A Guide to Shaping the Perfect Soiree
Karen Legan arranges a stunning floral display for an outdoor wedding reception.
The arrival of spring marks much-awaited milestones like graduations proms, weddings, garden parties, and more. No matter the occasion, the entertaining season is in full bloom.
Karen Legan, founder and owner of the innovative local floral design firm Lemon Dahlia, understands the power of flowers at any event, big or small, and brings new life to her stems in the form of gorgeous and truly unique designs. “For summertime around the pool, I’d throw some buds and blooms into the water for a burst of color,” she muses when contemplating ways to add beauty to a backyard barbecue.
“For entertaining outside on the patio, I’d keep it light and fresh,” she says. “Farm to table is my motto with flowers. I try to stay as true to my garden as I can.”
Legan believes that flowers should add just the right touch to a table setting. Lemon Dahlia is known for its tasteful signature of perfectly imperfect combinations, even mixing fruits and vegetables from the garden into some arrangements.
In May and June, Legan favors playing with the flowers that are in season—like sweet peas, tulips, grape hyacinth, anemone and hellebores. (Lemon Dahlia’s namesake and celebrated rare breed of dahlias bloom a little later in the summer.)
Shiran Nicholson, an international event planner based in Fairfield County, believes flowers are an integral part of any an event.

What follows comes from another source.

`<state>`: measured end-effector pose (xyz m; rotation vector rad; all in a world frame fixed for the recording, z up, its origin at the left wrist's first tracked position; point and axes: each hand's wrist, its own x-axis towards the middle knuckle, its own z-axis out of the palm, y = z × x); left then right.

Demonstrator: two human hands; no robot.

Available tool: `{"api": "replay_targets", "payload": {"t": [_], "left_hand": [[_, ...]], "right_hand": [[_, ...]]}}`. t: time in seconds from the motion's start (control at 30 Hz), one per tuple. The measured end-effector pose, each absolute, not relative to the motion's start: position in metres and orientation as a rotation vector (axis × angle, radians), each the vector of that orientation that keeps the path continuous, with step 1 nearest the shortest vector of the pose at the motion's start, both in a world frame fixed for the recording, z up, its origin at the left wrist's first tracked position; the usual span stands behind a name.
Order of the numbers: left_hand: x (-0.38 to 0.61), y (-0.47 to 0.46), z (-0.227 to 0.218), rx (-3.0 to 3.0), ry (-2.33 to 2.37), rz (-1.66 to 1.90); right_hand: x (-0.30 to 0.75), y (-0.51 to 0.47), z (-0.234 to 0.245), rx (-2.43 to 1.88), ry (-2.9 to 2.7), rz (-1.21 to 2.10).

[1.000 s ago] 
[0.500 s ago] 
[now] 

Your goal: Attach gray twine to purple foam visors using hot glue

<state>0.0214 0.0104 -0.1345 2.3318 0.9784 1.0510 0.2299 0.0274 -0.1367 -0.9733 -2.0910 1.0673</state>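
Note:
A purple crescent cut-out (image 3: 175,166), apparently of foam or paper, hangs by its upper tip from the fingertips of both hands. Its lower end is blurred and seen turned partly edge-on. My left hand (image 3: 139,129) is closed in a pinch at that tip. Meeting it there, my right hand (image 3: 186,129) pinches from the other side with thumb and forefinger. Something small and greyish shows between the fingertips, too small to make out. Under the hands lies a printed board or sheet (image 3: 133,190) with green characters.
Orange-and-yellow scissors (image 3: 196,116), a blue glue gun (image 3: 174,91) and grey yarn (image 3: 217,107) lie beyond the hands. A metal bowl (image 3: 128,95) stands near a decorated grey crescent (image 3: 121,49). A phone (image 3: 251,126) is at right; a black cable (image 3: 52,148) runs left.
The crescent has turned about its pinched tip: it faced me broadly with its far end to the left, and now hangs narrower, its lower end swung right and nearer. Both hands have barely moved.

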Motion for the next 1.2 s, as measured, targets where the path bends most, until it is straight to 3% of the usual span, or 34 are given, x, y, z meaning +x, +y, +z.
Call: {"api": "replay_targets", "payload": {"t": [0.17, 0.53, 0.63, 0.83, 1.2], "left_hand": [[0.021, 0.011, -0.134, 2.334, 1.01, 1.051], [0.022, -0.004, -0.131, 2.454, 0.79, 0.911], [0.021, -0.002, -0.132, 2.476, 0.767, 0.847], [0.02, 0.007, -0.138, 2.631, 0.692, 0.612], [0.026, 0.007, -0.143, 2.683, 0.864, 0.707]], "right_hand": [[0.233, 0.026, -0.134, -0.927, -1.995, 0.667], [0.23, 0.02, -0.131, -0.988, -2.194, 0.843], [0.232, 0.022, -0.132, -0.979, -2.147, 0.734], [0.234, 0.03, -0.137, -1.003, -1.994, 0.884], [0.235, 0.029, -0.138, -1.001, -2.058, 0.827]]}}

Flowers as living walls, as chandeliers, as photo booth backgrounds, as hair design for a bride, and even for adding a splash of color with flowers in the drinks can add a lot.
“A good party addresses all the senses without overwhelming them,” says Nicholson who is known for transforming spaces from functional to fantastic for any function. Nicholson’s philosophy is that entertaining is all about making people happy.
Whether a bar or bat mitzvah, a wedding, anniversary, or a large group event like the Ridgefield Independent Film Festival’s Oscar Party Gala at the Aldrich Contemporary Art Museum, Nicholson-planned events feature many memorable moments.
“The more people enjoy a party, the better,” says Nicholson of his creative additions to gatherings both big and small. A few of his team’s favorite vibe-enhancing additions include GIF-generating photo booths, secret dance parties utilizing wireless headphones that transmit up to three channels of music, sleek light up bars and tables, special elements like online trivia games, and old school games like air hockey for six players instead of two.
“Games aren’t just for kids,” asserts Nicholson. “Even adults love to gather around a game table at a party.”
Whatever the age of the guests, food also factors into a successful celebration and for that, Rebecca Thorpe has the town covered. She’s director of events for Tim LaBant Catering and Events, better known to some as the catering arm of The Schoolhouse at Cannondale. When it comes to high-quality party dining, she wrote the proverbial book.
“The traditional cocktail party is making a comeback in the sense that you don’t have to break the bank to entertain, and the model allows you to do it a few times a year rather than just once,” says Thorpe. “The host goes with a two-hour time frame, has thoughtful food that is just enough for everyone to feel satisfied, an interesting bar, and a great playlist.”
When it comes to the menu, she says people are really enjoying the concept of the mini meal: a double old-fashioned glass filled with a, few simple made-to-order layers of delicious and inspired bites. Think Israeli couscous topped with grilled halibut and mango relish; a spicy coleslaw with cabbage and apricots, topped with honey tahini and grilled chicken; or a bite of polenta topped with pork belly and maple-roasted carrots.
“What makes a great party is a perfect mix of inspired food, music that blends in but is interesting, decor that sets the mood, and great beverages, both alcoholic and non,” says Thorpe. “Be thoughtful.”